Vibrant Landscapes, an intermedia installation, employs sheets of handmade paper and video time-lapse technology to kinetically map a metaphoric evocation of our experience of landscape onto a formalist grid. A grid of chalk lines bisects the sheets of flax paper that were placed directly on the floor when they were freshly formed, still wet. The fiber’s shrinkage as it dried has buckled its form and caused dramatic displacements in relationship to the grid imposed on its surface. On a nearby wall, a monitor plays time-lapse video of the paper drying, a simple material process that creates an undulating living landscape.
What, similarly, informs, transforms, animates, or “grids” our perception of landscape? Our sense of place is deeply rooted in the material land, a constant against which our lives seem to move and change, in flux. In reality, the landscape itself is a constantly shifting set of contingencies.

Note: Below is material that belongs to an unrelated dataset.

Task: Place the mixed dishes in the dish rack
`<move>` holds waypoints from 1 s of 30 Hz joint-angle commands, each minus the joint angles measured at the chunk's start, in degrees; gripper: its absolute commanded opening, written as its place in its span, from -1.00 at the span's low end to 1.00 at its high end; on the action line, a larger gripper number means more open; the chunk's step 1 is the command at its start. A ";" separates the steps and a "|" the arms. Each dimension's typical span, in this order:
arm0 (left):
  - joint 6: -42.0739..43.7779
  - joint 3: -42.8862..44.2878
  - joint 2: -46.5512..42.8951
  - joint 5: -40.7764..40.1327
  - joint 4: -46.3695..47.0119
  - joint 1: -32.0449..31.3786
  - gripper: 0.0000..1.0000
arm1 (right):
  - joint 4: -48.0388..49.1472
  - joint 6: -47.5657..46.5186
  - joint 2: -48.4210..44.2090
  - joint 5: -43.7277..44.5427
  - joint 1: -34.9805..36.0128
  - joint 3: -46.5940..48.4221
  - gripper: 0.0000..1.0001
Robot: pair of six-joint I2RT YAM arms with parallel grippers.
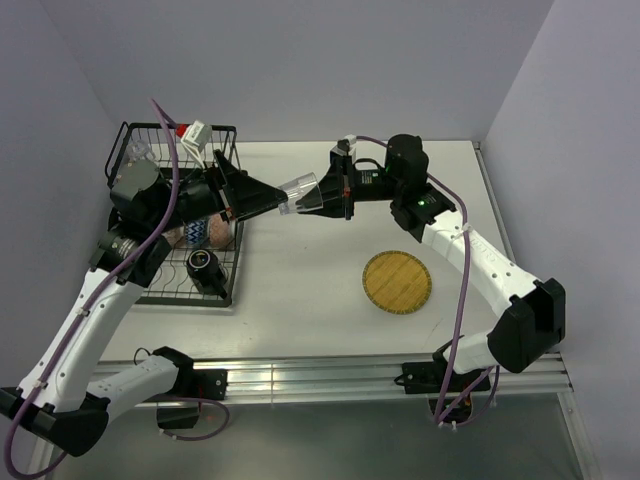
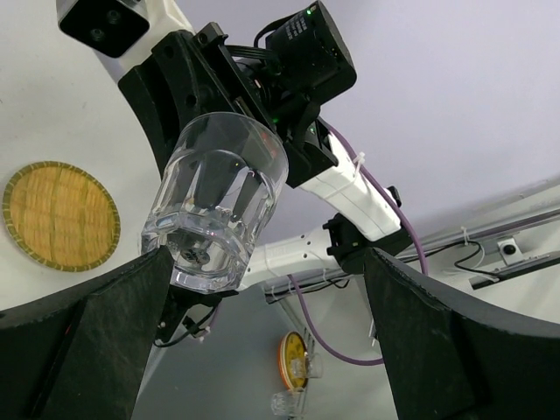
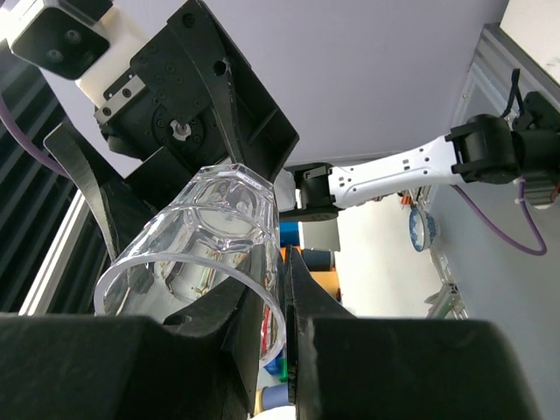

On a geological scale, of course, we know of the shifts that built and moved continents, but even within recent history, humankind has been radically leveling, tilling, and shifting land for farming; straightening, damming, and moving rivers for power and water control; and building cities at an alarming rate. Our perceptions themselves are dependent on a dynamic set of relations that operate beyond conscious thought. For example, the “God’s eye” view of the earth so readily accessed on Google maps and by UAVs or drones deployed by hobbyists and the military add to the ever-growing ways that technologies extend and transform our mental construction of landscape and our place within it.
Vibrant Landscapes arises out of my reflection on the invisible entanglements that engender our surprisingly fluid sense of place. The project, more lyrical than polemical, invites viewers to consider how their own experience of landscape takes—and shifts—shape.